··· EXERCISE INPUTS

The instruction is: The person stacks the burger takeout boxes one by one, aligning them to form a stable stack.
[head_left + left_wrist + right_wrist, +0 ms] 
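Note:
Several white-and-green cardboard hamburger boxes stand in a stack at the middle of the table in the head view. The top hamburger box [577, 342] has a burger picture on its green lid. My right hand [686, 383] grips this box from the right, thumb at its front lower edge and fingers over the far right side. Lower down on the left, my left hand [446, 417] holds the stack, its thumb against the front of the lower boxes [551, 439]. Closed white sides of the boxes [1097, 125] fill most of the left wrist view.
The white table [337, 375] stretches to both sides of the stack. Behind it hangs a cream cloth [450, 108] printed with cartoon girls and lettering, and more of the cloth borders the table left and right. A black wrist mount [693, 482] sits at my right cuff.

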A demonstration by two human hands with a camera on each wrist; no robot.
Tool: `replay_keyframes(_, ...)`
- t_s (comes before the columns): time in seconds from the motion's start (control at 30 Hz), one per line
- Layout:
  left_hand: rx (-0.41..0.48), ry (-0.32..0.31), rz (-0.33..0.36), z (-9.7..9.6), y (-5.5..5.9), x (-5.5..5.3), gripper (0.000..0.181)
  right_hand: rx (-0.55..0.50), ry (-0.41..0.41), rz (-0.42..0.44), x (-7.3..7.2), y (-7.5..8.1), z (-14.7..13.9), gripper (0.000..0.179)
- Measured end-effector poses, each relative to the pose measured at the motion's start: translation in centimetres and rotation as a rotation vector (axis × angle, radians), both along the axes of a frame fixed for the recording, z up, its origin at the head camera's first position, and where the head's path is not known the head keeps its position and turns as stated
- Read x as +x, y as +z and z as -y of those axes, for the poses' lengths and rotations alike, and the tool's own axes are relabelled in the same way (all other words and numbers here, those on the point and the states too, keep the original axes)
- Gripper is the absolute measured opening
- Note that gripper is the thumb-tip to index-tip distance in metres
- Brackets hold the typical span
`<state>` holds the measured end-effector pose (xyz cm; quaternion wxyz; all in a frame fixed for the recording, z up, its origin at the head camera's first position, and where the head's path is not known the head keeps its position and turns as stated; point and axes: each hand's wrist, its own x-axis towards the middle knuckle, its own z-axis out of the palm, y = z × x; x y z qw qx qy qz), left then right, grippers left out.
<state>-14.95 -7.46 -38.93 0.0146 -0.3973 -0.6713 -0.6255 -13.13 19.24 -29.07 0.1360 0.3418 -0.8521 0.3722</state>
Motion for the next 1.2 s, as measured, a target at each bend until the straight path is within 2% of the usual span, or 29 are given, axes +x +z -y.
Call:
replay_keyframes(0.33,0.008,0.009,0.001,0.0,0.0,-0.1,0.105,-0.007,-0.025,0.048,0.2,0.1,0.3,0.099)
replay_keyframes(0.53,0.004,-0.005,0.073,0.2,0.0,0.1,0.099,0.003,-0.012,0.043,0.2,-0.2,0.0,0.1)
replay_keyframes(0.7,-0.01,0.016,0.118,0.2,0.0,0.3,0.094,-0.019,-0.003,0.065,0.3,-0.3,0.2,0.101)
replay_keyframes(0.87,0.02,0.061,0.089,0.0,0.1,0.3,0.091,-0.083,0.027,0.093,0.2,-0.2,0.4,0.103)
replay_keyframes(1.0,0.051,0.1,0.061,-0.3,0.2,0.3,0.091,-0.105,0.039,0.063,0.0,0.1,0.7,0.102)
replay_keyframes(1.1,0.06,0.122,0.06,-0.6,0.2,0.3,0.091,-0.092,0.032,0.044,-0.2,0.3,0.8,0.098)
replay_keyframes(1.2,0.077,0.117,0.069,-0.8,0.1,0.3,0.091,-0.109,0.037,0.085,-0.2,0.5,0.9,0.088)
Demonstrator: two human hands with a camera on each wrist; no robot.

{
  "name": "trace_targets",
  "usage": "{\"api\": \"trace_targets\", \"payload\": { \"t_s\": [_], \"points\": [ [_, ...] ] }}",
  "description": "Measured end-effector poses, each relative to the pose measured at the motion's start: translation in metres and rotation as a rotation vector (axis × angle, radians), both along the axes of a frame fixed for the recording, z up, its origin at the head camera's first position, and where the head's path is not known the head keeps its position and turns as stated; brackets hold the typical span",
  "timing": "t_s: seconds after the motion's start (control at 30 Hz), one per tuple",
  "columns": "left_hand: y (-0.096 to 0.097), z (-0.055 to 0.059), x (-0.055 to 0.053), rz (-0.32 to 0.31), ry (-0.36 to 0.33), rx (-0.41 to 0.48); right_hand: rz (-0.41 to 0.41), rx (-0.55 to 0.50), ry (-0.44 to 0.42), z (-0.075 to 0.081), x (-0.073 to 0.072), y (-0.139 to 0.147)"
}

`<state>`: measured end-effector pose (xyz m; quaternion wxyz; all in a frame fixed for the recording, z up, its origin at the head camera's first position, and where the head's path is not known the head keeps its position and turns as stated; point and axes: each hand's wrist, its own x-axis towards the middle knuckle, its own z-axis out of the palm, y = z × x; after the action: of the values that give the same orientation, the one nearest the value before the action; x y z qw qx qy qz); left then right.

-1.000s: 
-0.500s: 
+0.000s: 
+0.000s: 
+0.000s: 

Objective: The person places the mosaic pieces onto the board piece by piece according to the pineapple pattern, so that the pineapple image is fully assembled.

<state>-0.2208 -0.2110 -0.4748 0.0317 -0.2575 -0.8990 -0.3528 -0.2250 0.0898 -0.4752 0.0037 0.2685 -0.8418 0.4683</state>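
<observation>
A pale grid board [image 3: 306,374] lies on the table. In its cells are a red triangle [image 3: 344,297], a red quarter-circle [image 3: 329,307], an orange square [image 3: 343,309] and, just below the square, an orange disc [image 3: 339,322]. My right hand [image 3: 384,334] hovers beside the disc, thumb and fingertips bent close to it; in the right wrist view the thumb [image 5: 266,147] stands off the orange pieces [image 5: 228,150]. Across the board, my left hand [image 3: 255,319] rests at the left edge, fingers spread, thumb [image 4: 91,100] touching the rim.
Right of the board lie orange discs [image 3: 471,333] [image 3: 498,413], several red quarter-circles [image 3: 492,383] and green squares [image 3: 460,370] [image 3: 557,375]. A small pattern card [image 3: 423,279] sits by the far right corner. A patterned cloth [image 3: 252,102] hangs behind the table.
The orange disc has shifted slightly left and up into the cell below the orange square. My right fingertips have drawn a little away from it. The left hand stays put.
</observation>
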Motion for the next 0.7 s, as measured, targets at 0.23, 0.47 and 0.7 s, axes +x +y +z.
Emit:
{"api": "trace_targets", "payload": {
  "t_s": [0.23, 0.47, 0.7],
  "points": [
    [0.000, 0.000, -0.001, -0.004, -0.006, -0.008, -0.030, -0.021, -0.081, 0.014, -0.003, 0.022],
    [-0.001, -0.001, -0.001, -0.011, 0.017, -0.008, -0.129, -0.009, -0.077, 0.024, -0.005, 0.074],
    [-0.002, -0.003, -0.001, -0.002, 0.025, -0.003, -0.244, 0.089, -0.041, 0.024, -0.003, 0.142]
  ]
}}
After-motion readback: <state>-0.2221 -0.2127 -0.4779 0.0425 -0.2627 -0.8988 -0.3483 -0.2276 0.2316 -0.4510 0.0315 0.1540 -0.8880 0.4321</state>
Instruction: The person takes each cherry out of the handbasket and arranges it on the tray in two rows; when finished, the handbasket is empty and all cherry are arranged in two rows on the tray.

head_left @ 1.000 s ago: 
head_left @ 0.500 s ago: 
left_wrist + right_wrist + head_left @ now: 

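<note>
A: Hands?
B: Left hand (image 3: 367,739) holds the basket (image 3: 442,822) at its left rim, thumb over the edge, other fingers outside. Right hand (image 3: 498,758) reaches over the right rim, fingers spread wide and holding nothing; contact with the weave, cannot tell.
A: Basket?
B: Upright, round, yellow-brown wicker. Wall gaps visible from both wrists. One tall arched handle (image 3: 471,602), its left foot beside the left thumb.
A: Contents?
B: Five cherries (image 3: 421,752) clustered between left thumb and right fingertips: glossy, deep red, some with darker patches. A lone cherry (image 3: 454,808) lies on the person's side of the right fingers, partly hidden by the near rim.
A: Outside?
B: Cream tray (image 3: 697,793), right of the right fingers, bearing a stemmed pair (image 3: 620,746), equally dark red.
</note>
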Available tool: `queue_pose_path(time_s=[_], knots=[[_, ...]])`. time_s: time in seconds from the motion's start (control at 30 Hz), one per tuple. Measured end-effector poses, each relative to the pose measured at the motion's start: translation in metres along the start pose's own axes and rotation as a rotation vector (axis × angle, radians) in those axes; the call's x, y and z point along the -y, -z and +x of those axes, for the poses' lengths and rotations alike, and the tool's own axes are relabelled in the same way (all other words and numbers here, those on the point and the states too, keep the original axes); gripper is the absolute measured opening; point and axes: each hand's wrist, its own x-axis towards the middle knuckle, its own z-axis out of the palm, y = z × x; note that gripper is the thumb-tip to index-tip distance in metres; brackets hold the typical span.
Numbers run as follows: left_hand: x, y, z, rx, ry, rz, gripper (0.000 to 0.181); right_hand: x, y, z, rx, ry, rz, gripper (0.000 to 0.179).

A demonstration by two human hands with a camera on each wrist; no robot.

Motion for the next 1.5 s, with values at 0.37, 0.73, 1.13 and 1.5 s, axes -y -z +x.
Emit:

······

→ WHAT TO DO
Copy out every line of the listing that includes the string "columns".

→ RESULT OF THIS TASK
- t_s (comes before the columns): time in seconds from the motion's start (control at 30 Hz), one per line
  "columns": "left_hand: y (-0.096 to 0.097), z (-0.055 to 0.059), x (-0.055 to 0.053), rz (-0.32 to 0.31), ry (-0.36 to 0.33), rx (-0.41 to 0.48); right_hand: rz (-0.41 to 0.41), rx (-0.55 to 0.50), ry (-0.44 to 0.42), z (-0.075 to 0.081), x (-0.073 to 0.072), y (-0.139 to 0.147)"

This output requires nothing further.